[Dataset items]
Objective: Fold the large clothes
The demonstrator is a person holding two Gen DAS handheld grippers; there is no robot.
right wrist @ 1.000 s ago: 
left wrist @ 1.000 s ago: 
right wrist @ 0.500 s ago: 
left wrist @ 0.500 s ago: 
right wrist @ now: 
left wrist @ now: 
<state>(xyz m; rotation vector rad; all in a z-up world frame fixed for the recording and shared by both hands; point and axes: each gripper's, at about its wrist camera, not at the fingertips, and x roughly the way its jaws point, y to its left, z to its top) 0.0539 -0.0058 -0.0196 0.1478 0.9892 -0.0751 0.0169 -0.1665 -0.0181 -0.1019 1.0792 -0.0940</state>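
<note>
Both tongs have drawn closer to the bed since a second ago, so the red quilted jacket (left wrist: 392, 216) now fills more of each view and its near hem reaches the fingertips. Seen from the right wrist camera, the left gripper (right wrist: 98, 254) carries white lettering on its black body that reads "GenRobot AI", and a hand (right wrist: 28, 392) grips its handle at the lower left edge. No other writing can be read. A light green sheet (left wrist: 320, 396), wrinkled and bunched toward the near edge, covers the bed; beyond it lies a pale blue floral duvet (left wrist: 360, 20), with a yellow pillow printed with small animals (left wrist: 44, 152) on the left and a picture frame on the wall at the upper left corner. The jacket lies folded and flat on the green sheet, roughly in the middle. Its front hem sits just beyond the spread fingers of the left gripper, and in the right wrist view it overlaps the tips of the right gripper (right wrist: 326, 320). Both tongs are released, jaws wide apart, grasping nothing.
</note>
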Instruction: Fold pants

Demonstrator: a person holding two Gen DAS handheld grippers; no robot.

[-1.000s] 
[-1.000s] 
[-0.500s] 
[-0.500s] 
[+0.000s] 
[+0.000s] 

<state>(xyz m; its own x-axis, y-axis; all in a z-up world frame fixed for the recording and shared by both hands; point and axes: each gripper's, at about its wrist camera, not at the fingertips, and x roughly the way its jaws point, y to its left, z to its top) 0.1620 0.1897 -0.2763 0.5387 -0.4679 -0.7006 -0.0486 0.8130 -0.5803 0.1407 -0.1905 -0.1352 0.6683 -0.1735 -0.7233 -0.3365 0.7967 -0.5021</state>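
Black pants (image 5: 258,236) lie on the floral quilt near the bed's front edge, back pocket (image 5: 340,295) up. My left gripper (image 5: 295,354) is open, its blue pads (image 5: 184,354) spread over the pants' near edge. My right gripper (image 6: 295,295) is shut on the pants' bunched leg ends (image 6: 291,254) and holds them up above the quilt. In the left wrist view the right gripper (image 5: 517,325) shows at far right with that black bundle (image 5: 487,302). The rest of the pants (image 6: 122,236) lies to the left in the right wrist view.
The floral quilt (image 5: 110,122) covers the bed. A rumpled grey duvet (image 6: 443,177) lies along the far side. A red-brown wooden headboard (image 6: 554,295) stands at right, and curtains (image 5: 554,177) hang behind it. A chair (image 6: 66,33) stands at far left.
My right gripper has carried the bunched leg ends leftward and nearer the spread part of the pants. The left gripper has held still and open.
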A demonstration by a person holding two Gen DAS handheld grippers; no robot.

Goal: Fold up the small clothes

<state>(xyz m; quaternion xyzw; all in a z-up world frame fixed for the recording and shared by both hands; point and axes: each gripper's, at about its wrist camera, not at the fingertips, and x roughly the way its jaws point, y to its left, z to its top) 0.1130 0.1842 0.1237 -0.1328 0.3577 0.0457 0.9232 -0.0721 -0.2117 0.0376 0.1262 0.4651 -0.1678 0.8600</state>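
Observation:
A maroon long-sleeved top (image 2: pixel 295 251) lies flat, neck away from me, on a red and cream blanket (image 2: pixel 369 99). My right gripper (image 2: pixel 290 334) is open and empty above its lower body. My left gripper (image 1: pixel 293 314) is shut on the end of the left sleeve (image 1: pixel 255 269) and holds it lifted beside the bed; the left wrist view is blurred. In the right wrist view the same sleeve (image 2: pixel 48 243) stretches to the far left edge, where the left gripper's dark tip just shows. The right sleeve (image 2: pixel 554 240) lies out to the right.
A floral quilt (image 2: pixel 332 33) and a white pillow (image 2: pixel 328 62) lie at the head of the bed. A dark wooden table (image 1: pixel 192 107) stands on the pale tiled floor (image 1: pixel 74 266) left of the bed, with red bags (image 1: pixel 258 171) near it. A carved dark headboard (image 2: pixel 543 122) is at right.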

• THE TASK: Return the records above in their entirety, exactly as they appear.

• WRITTEN REPLY:
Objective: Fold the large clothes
The demonstrator is a person holding two Gen DAS handheld grippers; there is no robot.
right wrist @ 1.000 s ago: 
left wrist @ 1.000 s ago: 
right wrist @ 0.500 s ago: 
left wrist @ 0.500 s ago: 
right wrist @ now: 
left wrist @ now: 
<state>(xyz m; rotation vector rad; all in a z-up world frame fixed for the recording and shared by both hands; point and axes: each gripper's, at about its wrist camera, not at the fingertips, and x roughly the way its jaws point, y to its left, z to its top) 0.0539 -0.0058 -0.0196 0.1478 0.9892 -0.0751 0.0169 -0.1665 -0.0181 -0.1019 1.0792 -0.0940</state>
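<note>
Both tongs have drawn closer to the bed since a second ago, so the red quilted jacket (left wrist: 392, 216) now fills more of each view and its near hem reaches the fingertips. Seen from the right wrist camera, the left gripper (right wrist: 98, 254) carries white lettering on its black body that reads "GenRobot AI", and a hand (right wrist: 28, 392) grips its handle at the lower left edge. No other writing can be read. A light green sheet (left wrist: 320, 396), wrinkled and bunched toward the near edge, covers the bed; beyond it lies a pale blue floral duvet (left wrist: 360, 20), with a yellow pillow printed with small animals (left wrist: 44, 152) on the left and a picture frame on the wall at the upper left corner. The jacket lies folded and flat on the green sheet, roughly in the middle. Its front hem sits just beyond the spread fingers of the left gripper, and in the right wrist view it overlaps the tips of the right gripper (right wrist: 326, 320). Both tongs are released, jaws wide apart, grasping nothing.
</note>
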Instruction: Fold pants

Demonstrator: a person holding two Gen DAS handheld grippers; no robot.

[-1.000s] 
[-1.000s] 
[-0.500s] 
[-0.500s] 
[+0.000s] 
[+0.000s] 

<state>(xyz m; its own x-axis, y-axis; all in a z-up world frame fixed for the recording and shared by both hands; point and axes: each gripper's, at about its wrist camera, not at the fingertips, and x roughly the way its jaws point, y to its left, z to its top) 0.1620 0.1897 -0.2763 0.5387 -0.4679 -0.7006 -0.0486 0.8130 -0.5803 0.1407 -0.1905 -0.1352 0.6683 -0.1735 -0.7233 -0.3365 0.7967 -0.5021</state>
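Black pants (image 5: 258,236) lie on the floral quilt near the bed's front edge, back pocket (image 5: 340,295) up. My left gripper (image 5: 295,354) is open, its blue pads (image 5: 184,354) spread over the pants' near edge. My right gripper (image 6: 295,295) is shut on the pants' bunched leg ends (image 6: 291,254) and holds them up above the quilt. In the left wrist view the right gripper (image 5: 517,325) shows at far right with that black bundle (image 5: 487,302). The rest of the pants (image 6: 122,236) lies to the left in the right wrist view.
The floral quilt (image 5: 110,122) covers the bed. A rumpled grey duvet (image 6: 443,177) lies along the far side. A red-brown wooden headboard (image 6: 554,295) stands at right, and curtains (image 5: 554,177) hang behind it. A chair (image 6: 66,33) stands at far left.
My right gripper has carried the bunched leg ends leftward and nearer the spread part of the pants. The left gripper has held still and open.
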A demonstration by a person holding two Gen DAS handheld grippers; no robot.

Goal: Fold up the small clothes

<state>(xyz m; quaternion xyzw; all in a z-up world frame fixed for the recording and shared by both hands; point and axes: each gripper's, at about its wrist camera, not at the fingertips, and x roughly the way its jaws point, y to its left, z to its top) 0.1130 0.1842 0.1237 -0.1328 0.3577 0.0457 0.9232 -0.0721 -0.2117 0.0376 0.1262 0.4651 -0.1678 0.8600</state>
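Observation:
A maroon long-sleeved top (image 2: pixel 295 251) lies flat, neck away from me, on a red and cream blanket (image 2: pixel 369 99). My right gripper (image 2: pixel 290 334) is open and empty above its lower body. My left gripper (image 1: pixel 293 314) is shut on the end of the left sleeve (image 1: pixel 255 269) and holds it lifted beside the bed; the left wrist view is blurred. In the right wrist view the same sleeve (image 2: pixel 48 243) stretches to the far left edge, where the left gripper's dark tip just shows. The right sleeve (image 2: pixel 554 240) lies out to the right.
A floral quilt (image 2: pixel 332 33) and a white pillow (image 2: pixel 328 62) lie at the head of the bed. A dark wooden table (image 1: pixel 192 107) stands on the pale tiled floor (image 1: pixel 74 266) left of the bed, with red bags (image 1: pixel 258 171) near it. A carved dark headboard (image 2: pixel 543 122) is at right.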

The submitted response is complete.